**PROMPT**
Without including any pictures, give back all of the data exactly.

**INFORMATION SUPPLIED**
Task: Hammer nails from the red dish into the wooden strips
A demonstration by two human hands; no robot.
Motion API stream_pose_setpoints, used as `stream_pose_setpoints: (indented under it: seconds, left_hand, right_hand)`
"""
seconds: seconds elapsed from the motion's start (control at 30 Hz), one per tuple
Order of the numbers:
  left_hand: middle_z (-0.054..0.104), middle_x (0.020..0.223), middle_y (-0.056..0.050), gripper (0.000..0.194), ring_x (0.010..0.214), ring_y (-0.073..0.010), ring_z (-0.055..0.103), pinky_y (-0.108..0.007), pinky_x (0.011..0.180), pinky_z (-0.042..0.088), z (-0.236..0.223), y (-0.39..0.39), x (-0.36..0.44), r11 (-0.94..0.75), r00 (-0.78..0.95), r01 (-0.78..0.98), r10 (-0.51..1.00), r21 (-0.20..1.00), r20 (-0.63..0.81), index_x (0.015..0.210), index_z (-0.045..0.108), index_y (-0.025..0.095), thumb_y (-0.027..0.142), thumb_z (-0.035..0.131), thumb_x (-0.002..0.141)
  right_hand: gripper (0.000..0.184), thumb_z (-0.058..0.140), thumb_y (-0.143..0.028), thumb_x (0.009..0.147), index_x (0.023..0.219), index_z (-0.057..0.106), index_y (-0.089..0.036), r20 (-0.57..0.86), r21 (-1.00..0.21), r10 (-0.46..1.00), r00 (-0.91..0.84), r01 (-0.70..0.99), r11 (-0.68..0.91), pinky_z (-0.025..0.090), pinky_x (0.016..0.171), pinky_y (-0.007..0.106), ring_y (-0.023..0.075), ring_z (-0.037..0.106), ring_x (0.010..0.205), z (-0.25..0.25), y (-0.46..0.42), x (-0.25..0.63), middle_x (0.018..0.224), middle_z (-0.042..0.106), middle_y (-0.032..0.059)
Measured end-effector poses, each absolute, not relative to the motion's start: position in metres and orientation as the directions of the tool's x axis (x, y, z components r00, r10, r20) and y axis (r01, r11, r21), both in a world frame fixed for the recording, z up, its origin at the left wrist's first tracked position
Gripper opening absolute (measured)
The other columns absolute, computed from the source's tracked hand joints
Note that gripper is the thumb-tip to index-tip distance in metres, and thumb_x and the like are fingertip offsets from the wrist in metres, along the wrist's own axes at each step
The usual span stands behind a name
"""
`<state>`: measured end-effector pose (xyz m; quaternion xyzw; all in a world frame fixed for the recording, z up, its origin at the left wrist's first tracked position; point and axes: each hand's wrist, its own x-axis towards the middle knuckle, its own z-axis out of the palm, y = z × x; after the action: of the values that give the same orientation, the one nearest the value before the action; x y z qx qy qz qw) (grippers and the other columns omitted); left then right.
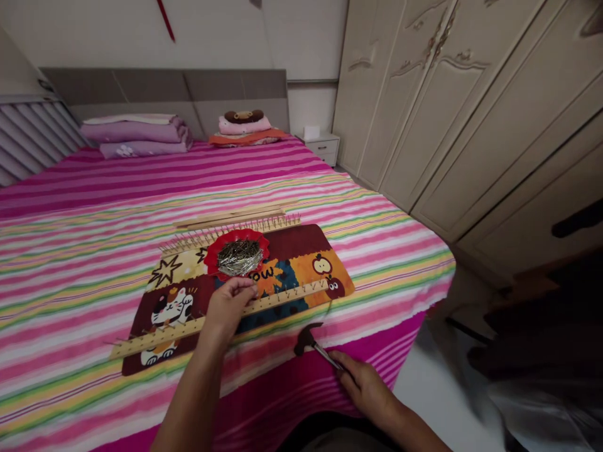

**RESPONSE AREA**
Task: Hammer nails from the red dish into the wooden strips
A demonstration by two human hands; no robot.
Motion API stream_pose_setpoints, used as `stream_pose_setpoints: (indented under it: seconds, left_hand, right_hand)`
"""
seconds: seconds elapsed from the motion's start (control at 30 Hz), one per tuple
Order of the numbers:
  left_hand: middle_z (-0.054..0.104), middle_x (0.020..0.223), middle_y (-0.056..0.050), gripper (0.000..0.194), ring_x (0.010..0.214), ring_y (-0.073..0.010), ring_z (-0.055..0.103), pinky_y (-0.108..0.007), pinky_x (0.011..0.180), pinky_z (-0.042..0.088), z (-0.236..0.223), y (-0.39..0.39), x (-0.36..0.44), r11 (-0.94..0.75), r00 (-0.78..0.95), r01 (-0.78..0.98), r10 (-0.51..1.00), r21 (-0.20..1.00), r20 (-0.63..0.81), index_x (0.015..0.210), index_z (-0.045..0.108), index_y (-0.025..0.095), thumb_y (-0.027..0.142), thumb_z (-0.035..0.131), thumb_x (-0.002..0.141)
  right_hand: gripper (0.000..0.184), thumb_z (-0.058..0.140), thumb_y (-0.143..0.028), thumb_x (0.009..0.147), index_x (0.023..0.219), index_z (-0.057..0.106), index_y (-0.089..0.036), r20 (-0.57..0.86), r21 (-1.00..0.21), r10 (-0.46..1.00), r00 (-0.91..0.84), r01 (-0.70..0.99), r11 (-0.68..0.91), pinky_z (-0.025..0.090), pinky_x (0.016..0.171), pinky_y (-0.007..0.106), ring_y (-0.023..0.075), ring_z (-0.037..0.106), ring_x (0.010..0.205), z (-0.25..0.25), y (-0.46..0.42), x (-0.25..0.63), middle_x (0.018..0.224), middle_z (-0.042..0.106), middle_y (-0.032..0.059)
Measured end-effector poses, each absolute, not relative to the motion's start: position in metres and orientation as the directions of the tool's x axis (x, y, z components r00, r10, r20) and y axis (r01, r11, r21), both in a world frame fixed for the recording, z up, its origin at the left wrist's first tracked position
Gripper opening absolute (measured)
The other columns absolute, computed from the source's tracked hand joints
Note that gripper is the thumb-tip to index-tip distance in metres, and thumb_x and the like are fingertip offsets from the wrist in metres, along the wrist's own axes at each step
The usual span stands behind a name
"""
`<state>`: measured end-effector pose (xyz m; quaternion xyzw; all in a world frame fixed for the recording, z up, its origin at the left wrist's first tracked position; point and axes: each hand's wrist, its own x-axis towards the middle knuckle, its own z-axis out of the palm, y = z × x; after the action: of the values that give the same orientation, the one nearest the value before the action; x y z qx qy qz qw) (grippers and the other columns omitted); left then right.

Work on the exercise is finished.